I texted Packy yesterday morning “damn, pretty slow week for the optimists huh?” and he replied with like 7 different links to stories that could all feasibly be included in this weekly roundup.
Turns out we humans don’t take weeks off from accomplishing big things.
Let’s get to it.
The Weekly Dose is brought to you by…Composer
You know Composer and we love Composer. But if we’re being honest, for a while the product was really only accessible for pretty sophisticated traders. Setting up Symphonies could be complicated and frankly I (Dan) had a hard time navigating the product. But Composer’s new Create with AI tool makes sophisticated Symphony building incredibly easy.
I built a Symphony using the following prompt:
“Build me a strategy that takes advantage of increased demand for GPUs, interest rates rising one more time in 6-12 months and staying steady or going down thereafter. Also go long undervalued tech stocks. Add in some Meta. Make slightly less risky.”
And Voila, I had a portfolio of assets allocated to satisfy my strategy. It’s doing pretty well, too.
Composer AI is the best way to go from idea to execution. Beyond straight up using ChatGPT, this is the most practical use of AI in any product I use on a regular basis.
Gwynn Guilford for WSJ
Inflation cooled last month to its slowest pace in more than two years, giving Americans relief from a painful period of rising prices and boosting the chances that the Federal Reserve will stop raising interest rates after an expected increase this month.

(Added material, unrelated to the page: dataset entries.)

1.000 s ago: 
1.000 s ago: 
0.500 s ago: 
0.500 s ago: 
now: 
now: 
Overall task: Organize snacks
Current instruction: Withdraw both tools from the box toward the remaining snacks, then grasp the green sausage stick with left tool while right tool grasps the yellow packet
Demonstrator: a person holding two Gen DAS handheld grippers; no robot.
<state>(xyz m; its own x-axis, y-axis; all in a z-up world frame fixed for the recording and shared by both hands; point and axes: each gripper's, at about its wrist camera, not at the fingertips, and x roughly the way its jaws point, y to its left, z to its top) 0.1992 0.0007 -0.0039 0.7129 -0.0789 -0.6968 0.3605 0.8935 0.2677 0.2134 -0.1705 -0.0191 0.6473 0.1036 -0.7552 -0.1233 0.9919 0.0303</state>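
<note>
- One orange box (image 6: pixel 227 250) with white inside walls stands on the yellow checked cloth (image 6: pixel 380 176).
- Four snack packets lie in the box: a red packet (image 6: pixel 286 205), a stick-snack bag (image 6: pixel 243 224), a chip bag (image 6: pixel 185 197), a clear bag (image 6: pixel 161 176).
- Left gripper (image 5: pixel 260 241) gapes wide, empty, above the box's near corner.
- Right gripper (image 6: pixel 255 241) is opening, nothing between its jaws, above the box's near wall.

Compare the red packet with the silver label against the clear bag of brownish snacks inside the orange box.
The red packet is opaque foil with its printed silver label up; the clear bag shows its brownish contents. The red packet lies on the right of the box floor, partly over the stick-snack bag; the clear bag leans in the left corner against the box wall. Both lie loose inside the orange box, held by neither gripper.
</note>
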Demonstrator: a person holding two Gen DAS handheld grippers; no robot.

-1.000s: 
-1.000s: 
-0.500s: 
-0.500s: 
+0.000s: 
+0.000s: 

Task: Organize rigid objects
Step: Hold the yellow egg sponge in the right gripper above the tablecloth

We’ve stayed away from too much commentary on the macro over the past couple of years, mainly because we know enough to know that we don’t know much about the macroeconomy let alone how to predict it. With that said, it looks like the J-Pow led Federal Reserve has done a pretty solid job of reigning in inflation without destroying the overall economy. Inflation has slowed to its slowest pace in more than two years, unemployment is low, and the S&P 500 has performed strongly so far in 2023.
We are not saying we’re back. That’s about the most surefire to assure that we are indeed not back. But what we can say, with some degree of certainty, is that things seem to be moving in the direct direction and that, at least for now, what could have been a pretty messy economic situation looks to have been pretty solidly managed.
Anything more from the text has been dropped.